17:30 Uhr: Thekla Ehling

Thekla Ehling wurde in Bielefeld geboren und lebt in Köln. Nach einer Ausbildung als Buchbinderin studierte sie Fotografie an der Fachhochschule in Dortmund sowie am College of Fine Art in Limerick, Irland. Sie arbeitet für Magazine im In- und Ausland und wird von der Galerie Robert Morat in Berlin sowie der Agentur Focus in Hamburg vertreten und ist Mitbegründerin von The PhotoBookMuseum in Köln.

18 Uhr: Saskia Darija Gettel

Die Berlinerin Saskia Darija Gettel, hat ihr Studium (Kommunikationsdesign, Fachvertiefung Fotografie) an der FH Potsdam abgeschlossen und ist seitdem selbstständige Fotografin/ Grafiksdesignerin. „Das Giftbuch” ist im Rahmen ihrer BA-Arbeit entstanden.
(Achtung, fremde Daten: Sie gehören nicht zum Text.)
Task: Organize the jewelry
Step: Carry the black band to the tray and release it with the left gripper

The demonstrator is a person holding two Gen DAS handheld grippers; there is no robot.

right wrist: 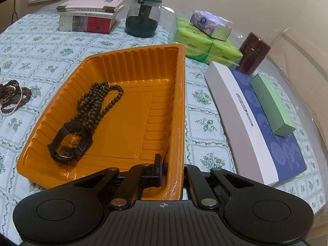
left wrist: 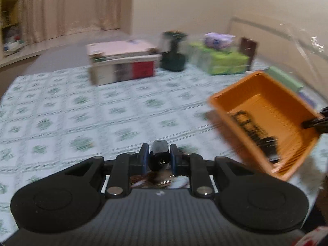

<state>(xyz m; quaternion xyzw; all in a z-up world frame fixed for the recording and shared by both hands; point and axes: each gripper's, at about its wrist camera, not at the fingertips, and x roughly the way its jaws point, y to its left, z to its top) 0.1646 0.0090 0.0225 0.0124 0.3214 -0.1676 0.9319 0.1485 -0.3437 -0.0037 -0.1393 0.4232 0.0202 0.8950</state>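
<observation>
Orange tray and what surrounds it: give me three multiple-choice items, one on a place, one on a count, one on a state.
1. Where does the black watch lie?
A. In the orange tray
B. On the stack of books
C. On the blue and white box

2. How many jewelry items lie in the tray?
A. One
B. Two
C. Four

3. What is the right gripper doing?
A. Hanging open over the tablecloth
B. Clamped on the tray's rim
C. Holding a bracelet

Answers:
1. A, the watch rests on the tray floor near its left wall.
2. B, only the watch and the dark bead strand are inside; the bracelet pile sits on the tablecloth.
3. B, its jaws stand on either side of the tray's near wall, pinching it.
</observation>
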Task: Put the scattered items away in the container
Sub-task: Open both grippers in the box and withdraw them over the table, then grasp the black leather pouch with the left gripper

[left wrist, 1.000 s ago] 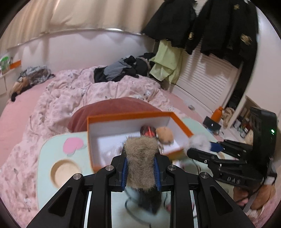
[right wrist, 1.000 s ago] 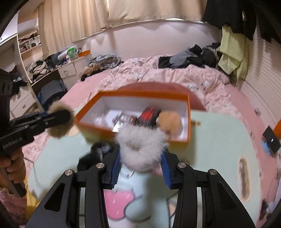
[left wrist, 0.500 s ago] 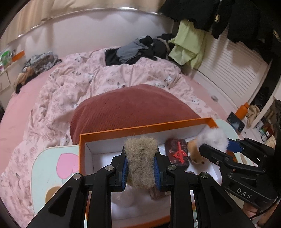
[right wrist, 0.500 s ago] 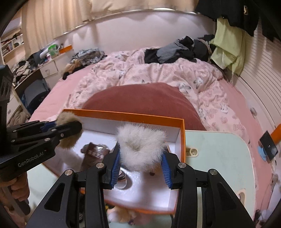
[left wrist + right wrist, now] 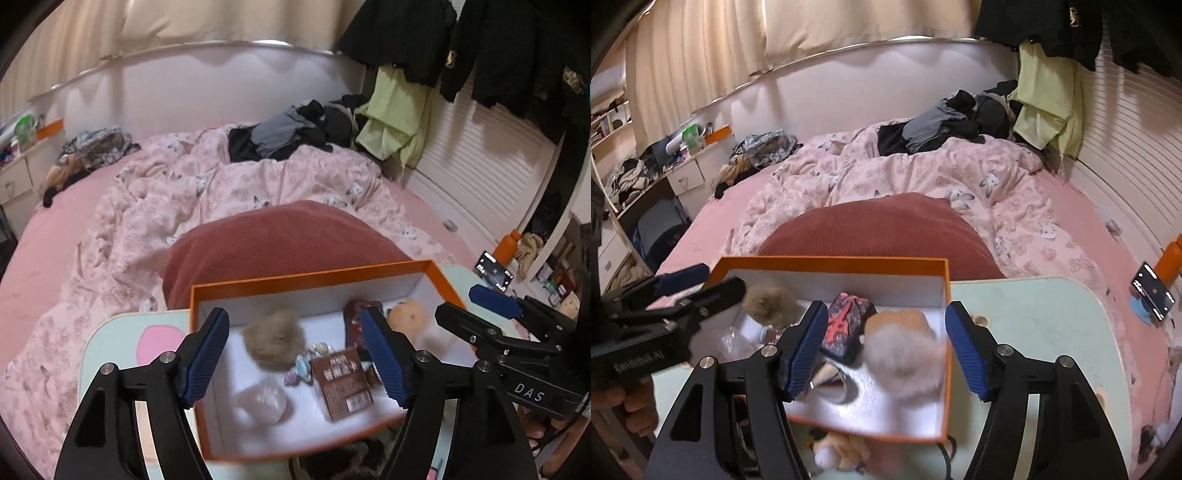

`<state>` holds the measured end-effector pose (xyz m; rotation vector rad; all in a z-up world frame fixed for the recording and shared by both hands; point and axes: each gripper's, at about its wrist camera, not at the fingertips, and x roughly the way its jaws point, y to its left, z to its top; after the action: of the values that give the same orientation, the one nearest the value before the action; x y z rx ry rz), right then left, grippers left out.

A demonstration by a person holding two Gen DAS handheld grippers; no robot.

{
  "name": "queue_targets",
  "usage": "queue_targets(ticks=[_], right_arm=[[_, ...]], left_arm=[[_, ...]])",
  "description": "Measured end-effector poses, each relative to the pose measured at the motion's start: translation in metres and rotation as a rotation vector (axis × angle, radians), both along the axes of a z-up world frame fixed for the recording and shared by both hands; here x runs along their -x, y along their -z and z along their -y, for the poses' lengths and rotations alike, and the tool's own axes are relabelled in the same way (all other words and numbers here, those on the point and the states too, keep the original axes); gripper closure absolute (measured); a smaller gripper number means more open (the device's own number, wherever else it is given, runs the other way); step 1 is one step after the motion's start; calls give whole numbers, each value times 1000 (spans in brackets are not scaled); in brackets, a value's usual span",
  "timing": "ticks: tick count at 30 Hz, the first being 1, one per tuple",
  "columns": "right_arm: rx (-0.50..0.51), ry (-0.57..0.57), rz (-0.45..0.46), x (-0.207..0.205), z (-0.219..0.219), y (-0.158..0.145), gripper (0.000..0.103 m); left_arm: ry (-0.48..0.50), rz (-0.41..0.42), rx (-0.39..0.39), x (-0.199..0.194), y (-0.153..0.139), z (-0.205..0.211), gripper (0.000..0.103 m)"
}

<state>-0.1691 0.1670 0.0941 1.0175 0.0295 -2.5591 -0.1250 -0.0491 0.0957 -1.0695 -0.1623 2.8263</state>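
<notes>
**Both claws spreading over the orange box**

Here the left gripper [image 5: 295,354] hangs over the orange box [image 5: 306,282], its jaws opening wide and nothing pinched between them. Just past and between its blue pads [image 5: 207,354], a brown fluffy ball [image 5: 275,345] shows blurred inside the box, free of both pads. Nearer the claw, under its left finger, a crumpled clear wrapper [image 5: 264,400] lies on the white floor of the box. Toward its right finger sits a brown packet [image 5: 341,384], and between the ball and the packet a small pale trinket [image 5: 304,363]. Beyond the right pad a dark red patterned pouch [image 5: 356,314] and an orange plush ball [image 5: 408,314] rest near the far wall.

The right gripper [image 5: 886,350] is also over the box [image 5: 827,264], its jaws opening, with a pale grey fluffy ball [image 5: 905,360] blurred between them and touching neither pad. Just behind that ball is the orange plush ball [image 5: 905,321], and off the left pad the patterned pouch [image 5: 846,325]. Below the claw, outside the near wall of the box, a small plush toy [image 5: 838,448] lies on the pale green table [image 5: 1034,325].

Beyond the box, a dark red cushion [image 5: 882,229] butts against its far side. Farther still spreads a pink flowered duvet [image 5: 923,173], with a heap of dark clothes [image 5: 945,122] at the far end.
</notes>
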Motion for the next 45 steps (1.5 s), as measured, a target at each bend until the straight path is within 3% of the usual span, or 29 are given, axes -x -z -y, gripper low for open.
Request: queue_targets(ticks=[6, 8, 10, 16, 20, 24, 26, 28, 30, 32, 33, 45], right_arm=[[-25, -25, -10, -51, -11, -2, 36], [-51, -35, 1, -67, -14, 3, 30], [-77, -40, 17, -84, -17, 13, 26], [-69, -43, 75, -117, -29, 45, 26], [-80, -8, 92, -124, -32, 57, 26], [-102, 27, 105, -124, -37, 63, 26], [-116, 31, 120, -123, -37, 67, 26], [-130, 42, 117, -124, -38, 69, 25], [-138, 45, 111, -125, -37, 70, 20], [-152, 33, 113, -125, -35, 73, 3], [-175, 33, 113, -125, -33, 76, 0], [-177, 29, 108, -128, -32, 77, 0]], left_arm=[[60, -32, 5, -64, -3, -5, 23], [91, -31, 5, -84, 2, -9, 22], [111, -21, 3, -103, 9, -13, 21], [78, 2, 59, -147, 47, -25, 21], [78, 32, 115, -152, 69, -38, 21], [65, 108, 115, -147, 88, -40, 21], [56, 99, 143, -148, 90, -42, 21], [61, 99, 145, -148, 93, -43, 10], [66, 94, 146, -149, 96, -45, 1], [67, 85, 146, -150, 97, -46, 1], [68, 85, 145, -149, 96, -45, 1], [91, 84, 139, -149, 95, -48, 1]])
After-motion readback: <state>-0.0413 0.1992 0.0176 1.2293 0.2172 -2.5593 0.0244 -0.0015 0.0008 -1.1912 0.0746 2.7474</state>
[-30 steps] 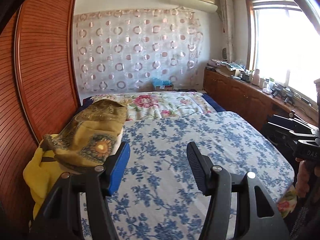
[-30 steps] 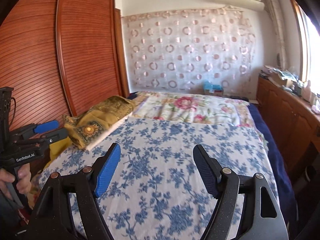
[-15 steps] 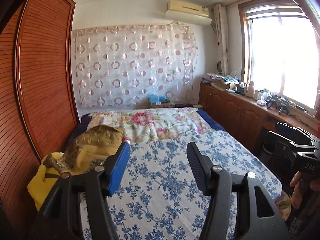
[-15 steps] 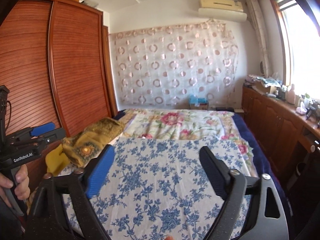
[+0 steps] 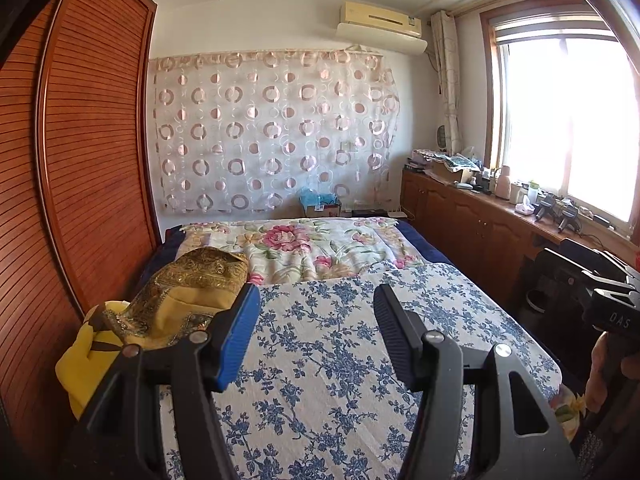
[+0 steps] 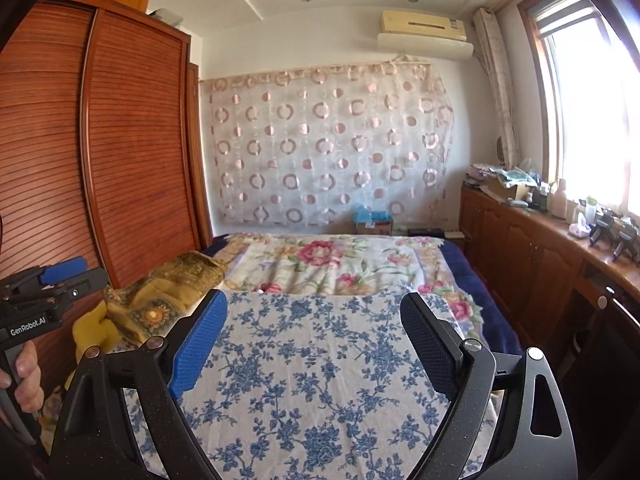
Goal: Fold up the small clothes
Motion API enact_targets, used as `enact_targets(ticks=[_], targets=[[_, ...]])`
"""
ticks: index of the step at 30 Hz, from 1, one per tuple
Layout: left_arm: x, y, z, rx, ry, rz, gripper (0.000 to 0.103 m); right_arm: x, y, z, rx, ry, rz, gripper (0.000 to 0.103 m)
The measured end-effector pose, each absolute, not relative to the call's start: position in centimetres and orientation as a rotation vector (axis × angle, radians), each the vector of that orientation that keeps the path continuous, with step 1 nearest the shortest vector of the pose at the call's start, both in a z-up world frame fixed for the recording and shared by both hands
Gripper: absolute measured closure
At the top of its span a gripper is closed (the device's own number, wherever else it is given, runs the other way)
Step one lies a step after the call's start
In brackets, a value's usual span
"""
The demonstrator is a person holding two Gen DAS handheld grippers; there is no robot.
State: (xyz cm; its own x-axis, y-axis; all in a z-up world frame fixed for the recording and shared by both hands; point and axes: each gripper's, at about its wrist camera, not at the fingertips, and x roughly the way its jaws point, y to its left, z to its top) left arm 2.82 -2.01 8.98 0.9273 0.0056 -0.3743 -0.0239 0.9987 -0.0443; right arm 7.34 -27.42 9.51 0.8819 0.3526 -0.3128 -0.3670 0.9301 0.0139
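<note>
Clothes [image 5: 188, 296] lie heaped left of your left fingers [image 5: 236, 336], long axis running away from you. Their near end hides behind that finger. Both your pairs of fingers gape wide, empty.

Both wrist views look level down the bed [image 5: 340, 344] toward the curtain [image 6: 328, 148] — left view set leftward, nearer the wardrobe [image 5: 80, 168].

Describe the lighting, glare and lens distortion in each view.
Left wrist view: the window is blown out to white, daylight washes the blue floral sheet, and the wardrobe bows in the fisheye. Right wrist view: the same glare along its right edge, the wardrobe curved, dark corners; both views look sharp.
</note>
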Motion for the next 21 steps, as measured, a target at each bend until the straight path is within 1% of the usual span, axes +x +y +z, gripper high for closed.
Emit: enact_targets(ticks=[21], targets=[[2.8, -1.92, 8.98, -0.049, 0.383, 0.015, 0.044, 7.51, -27.33, 9.49, -0.046, 0.318, 0.375, 0.013]])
Die Publikation ermöglicht einen Einblick in die Lebenswelt des Giftschlangenfarmers Horst Gettel sowie in das vergangene System der DDR und damit verbundenen Lebensrealitäten.

18:30 Uhr: Oliver Sieber und Katja Stuke

Katja Stuke (1968) und Oliver Sieber (1966) leben und arbeiten in Düsseldorf. Sie decken ein breites Spektrum an Identitäten ab: Fotograf*in und Künstler*in, Kurator*in und Initiator*in von Ausstellungen, Gestalter*in und Verleger*in von Künstlerbüchern. 2024 erhielten sie den MO_Kunstpreis der Freunde des Museums Ostwall Dortmund.